Yep! Billy Murray is a "Bad Boy/Gangster" player not a "Mr Nice Guy" one.

----------


## chance

> Where did you hear this??? It would be a shame to see him go but I don't think he works well with Tina Turnoff... we need to see him more in his gangster role that he was originally brought in for


The sun (i said in my original post   :Smile:  )

----------


## stacyefc

i know he was meant to be a gangster it made me laugh a few months ago when ruby got mugged and when johnny got hold of her mugger he phoned the police imean come on what gangster would phone the police? it just wouldn't happen

----------


## Siobhan

> The sun (i said in my original post  )


sorry, I was shocked to hear he was leaving... I really hope he does as he is a fantastic actor.. EE needs to give him more gritty role.. he was brilliant in the Bill so we all know he can act.. he needs a decent script

----------


## Johnny Allen

They never should have brought in Tina or Ruby, he was much better by himself as a proper villian, Im not suprised he's annoyed with the scripts, his character has become really boring, they need to have him back to his villianous best.

----------


## Treacle

This has been denied, so I don't believe a single word of it  :Smile:

----------


## Siobhan

> This has been denied, so I don't believe a single word of it


Brilliant....

----------


## callummc

There's probably grains of truth in this,i did read elswhere that he wasn't to happy when he first joined,but thought he might have settled down by now with the new bosses and all,i also heard him on an interveiw and he said he'd signed a 1 year deal with an option to sighn for a further 2 years.

----------


## Debs

eastenders deny a lot of things and some of them turn out to be true!!]

guess well have to wait and see

----------


## Treacle

> There's probably grains of truth in this,i did read elswhere that he wasn't to happy when he first joined,but thought he might have settled down by now with the new bosses and all,i also heard him on an interveiw and he said he'd signed a 1 year deal with an option to sighn for a further 2 years.

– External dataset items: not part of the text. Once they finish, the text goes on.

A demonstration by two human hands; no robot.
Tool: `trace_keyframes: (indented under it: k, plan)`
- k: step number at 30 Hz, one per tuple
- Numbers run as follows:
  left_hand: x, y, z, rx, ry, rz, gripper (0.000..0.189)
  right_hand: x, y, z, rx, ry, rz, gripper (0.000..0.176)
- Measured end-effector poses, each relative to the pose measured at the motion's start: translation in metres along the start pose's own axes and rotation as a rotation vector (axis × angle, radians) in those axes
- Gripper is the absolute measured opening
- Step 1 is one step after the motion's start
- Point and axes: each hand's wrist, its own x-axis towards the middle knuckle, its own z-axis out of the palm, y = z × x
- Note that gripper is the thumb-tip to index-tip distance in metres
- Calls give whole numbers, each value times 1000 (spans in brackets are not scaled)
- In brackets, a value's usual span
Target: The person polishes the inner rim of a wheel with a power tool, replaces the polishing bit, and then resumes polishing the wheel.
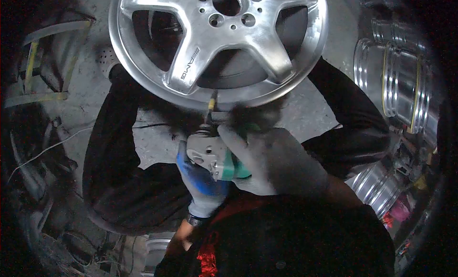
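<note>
A silver five-spoke alloy wheel rim (234, 36) lies between the legs, its AMG-lettered spoke on the left. Both gloved hands hold a power grinder (208, 150) with a silver metal head and green body. My left hand (202, 184), in a grey and blue glove, is closed around the head from the left and below. Over the green body, my right hand (274, 158) in a grey glove is wrapped; its far fingers are hidden. A thin shaft with a yellow band (211, 104) points from the grinder to the rim's near lip. Blur hides whether its tip touches.
Several shiny wheel barrels (398, 84) stand at the right, and another rim (374, 189) lies lower right. Dark-trousered legs (112, 143) bend around the wheel. A cable (52, 146) crosses the grey floor at left, near a taped frame (36, 62).
</note>
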Motion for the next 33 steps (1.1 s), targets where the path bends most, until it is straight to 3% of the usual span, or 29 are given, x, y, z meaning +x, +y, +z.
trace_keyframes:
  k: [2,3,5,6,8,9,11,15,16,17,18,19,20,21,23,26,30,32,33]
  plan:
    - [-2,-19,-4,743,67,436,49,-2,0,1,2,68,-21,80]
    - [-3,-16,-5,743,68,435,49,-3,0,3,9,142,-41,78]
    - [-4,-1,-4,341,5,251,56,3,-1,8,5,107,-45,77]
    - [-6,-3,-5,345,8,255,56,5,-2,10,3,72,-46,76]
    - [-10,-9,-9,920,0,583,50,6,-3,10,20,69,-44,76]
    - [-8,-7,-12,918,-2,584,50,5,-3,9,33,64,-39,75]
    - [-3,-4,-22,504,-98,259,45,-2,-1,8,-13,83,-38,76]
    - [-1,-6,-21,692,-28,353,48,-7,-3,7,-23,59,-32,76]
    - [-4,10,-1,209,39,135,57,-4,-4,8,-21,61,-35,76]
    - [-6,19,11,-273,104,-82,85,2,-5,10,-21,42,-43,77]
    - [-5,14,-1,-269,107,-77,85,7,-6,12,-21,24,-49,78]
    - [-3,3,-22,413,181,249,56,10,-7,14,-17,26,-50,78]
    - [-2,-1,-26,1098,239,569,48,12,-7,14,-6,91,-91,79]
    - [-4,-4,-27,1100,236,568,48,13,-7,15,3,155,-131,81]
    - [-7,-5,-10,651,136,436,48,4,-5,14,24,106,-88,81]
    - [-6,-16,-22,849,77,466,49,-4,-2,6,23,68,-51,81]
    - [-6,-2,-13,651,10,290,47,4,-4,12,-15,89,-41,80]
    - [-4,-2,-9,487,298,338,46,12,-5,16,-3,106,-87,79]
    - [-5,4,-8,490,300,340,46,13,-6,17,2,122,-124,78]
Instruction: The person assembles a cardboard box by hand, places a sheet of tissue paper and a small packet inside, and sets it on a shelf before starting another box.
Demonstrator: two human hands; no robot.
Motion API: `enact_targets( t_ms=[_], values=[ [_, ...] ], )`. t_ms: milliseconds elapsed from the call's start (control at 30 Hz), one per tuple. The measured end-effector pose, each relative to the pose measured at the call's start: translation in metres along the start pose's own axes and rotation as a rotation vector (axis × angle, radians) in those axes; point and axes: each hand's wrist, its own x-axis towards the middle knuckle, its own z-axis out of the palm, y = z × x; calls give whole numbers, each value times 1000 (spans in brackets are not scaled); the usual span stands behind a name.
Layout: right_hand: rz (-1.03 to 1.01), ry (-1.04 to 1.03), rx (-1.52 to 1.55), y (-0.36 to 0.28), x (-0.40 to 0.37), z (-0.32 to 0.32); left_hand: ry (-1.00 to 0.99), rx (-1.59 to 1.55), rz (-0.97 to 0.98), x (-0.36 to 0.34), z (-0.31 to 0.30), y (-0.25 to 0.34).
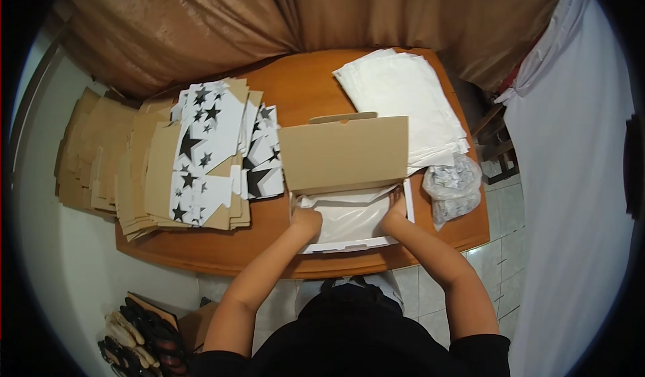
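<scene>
An open cardboard box [344,154] stands at the table's front edge, its brown lid raised and its outer side white. Inside lies a glossy white sheet [353,217], which looks like thin paper or plastic and covers the bottom. My left hand [307,222] reaches into the left end of the box, fingers curled against the sheet's edge; what they hold, if anything, is hidden. At the right end, my right hand [395,214] is inside the box wall with its fingers stretched along the sheet's edge. Its fingertips are partly hidden.
Flat brown boxes and star-printed cardboard [205,152] are piled on the left of the table [299,81]. A stack of white sheets [406,98] lies at the back right, with a clear plastic bag [453,189] in front of it. Shoes [144,337] stand at lower left.
</scene>
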Motion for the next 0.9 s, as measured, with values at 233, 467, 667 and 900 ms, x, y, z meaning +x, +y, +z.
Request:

I saw him on tele a few weeks ago saying he was happy with the current work situation.

----------


## callummc

Yes,but he's not gonna sit on tele and say he's unhappy cos that would really pee the bosses of and then they could really make his life miserable,i'm wondering if the time hasn't come for him to sign for the optional 2 years and they want him to and maybe he's not so sure thats what he wants.

----------


## chance

> sorry, I was shocked to hear he was leaving... I really hope he does as he is a fantastic actor.. EE needs to give him more gritty role.. he was brilliant in the Bill so we all know he can act.. he needs a decent script


oh yeah he is a great actor and did a fantastic job in the bill AND HE WAS GOOD IN EE UP UNTIL THEY DECIDED TO LET SLIP HIS GANGSTER THING,NOW ALL HE DOES IS HAVE LUNCH WITH TINAS TURNOFF. (sorry bout caps,just looked up and saw but cant be bothered to re type,lol)

----------


## dddMac1

> This has been denied, so I don't believe a single word of it


good hope it does not turn out to be true

----------


## Treacle

Tina Turnoff lol  :Smile: 

He's also said in various magazines and radio interviews that he loves working there. Once again this has been denied by an official source  :Smile:  Therefore it's untrue hypothetically, it might be true but we'll never know.

----------


## alan45

Like all the recent tabloid stories regarding the soaps - Time will tell

----------


## Treacle

> Like all the recent tabloid stories regarding the soaps - Time will tell


I'm not that keen on him to be honest, well I am but he's same old, same old at the moment and I need a break from him.

----------


## dddMac1

it's really weird how a lot of the cast want
to leave

----------


## melanielovesdennisrickman

Hiya!!!!!
Please Billy Murray Stay In EastEndeRs!!!!!
I Love Johnny Especially When He Started To Bond With Ruby And All That,And You Can Do A Lot With His Character,And He Saved Us From Wannabe Gangster Andy Hunter!!!!!

Love
 :Heart:    Melanie   :Heart:

----------


## squarelady

Well I'm shocked! The article I read made him 53!

----------


## Treacle

It's all lies anyways.

----------


## Bad Wolf

i'm going to put this in the mill, its not really a spoiler, just speculation at the moment

----------


## Babe14

I think there must be some kind of vendetta against Easties at the mo as there are loads of rumours or lies as I also like to refer to them as, flying about at the mo obviously designed to create a bad image for the show.  Maybe an ex cast member with a grudge is feeding the tabloids or maybe someone connected to corrie is doing it to ensure they keep the no 1 spot.LOL Isn't there some more awards coming up shortly?? The bosses at Easties need to do some damage limitation.

----------


## alan45

> it's really weird how a lot of the cast want
> to leave


Probably due to the fact that  certain people are being paid huge sums to return for a few months to boost the ratings  :Ponder:

----------


## alan45

> I think there must be some kind of vendetta against Easties at the mo as there are loads of rumours or lies as I also like to refer to them as, flying about at the mo obviously designed to create a bad image for the show.  Maybe an ex cast member with a grudge is feeding the tabloids or maybe someone connected to corrie is doing it to ensure they keep the no 1 spot.LOL Isn't there some more awards coming up shortly?? The bosses at Easties need to do some damage limitation.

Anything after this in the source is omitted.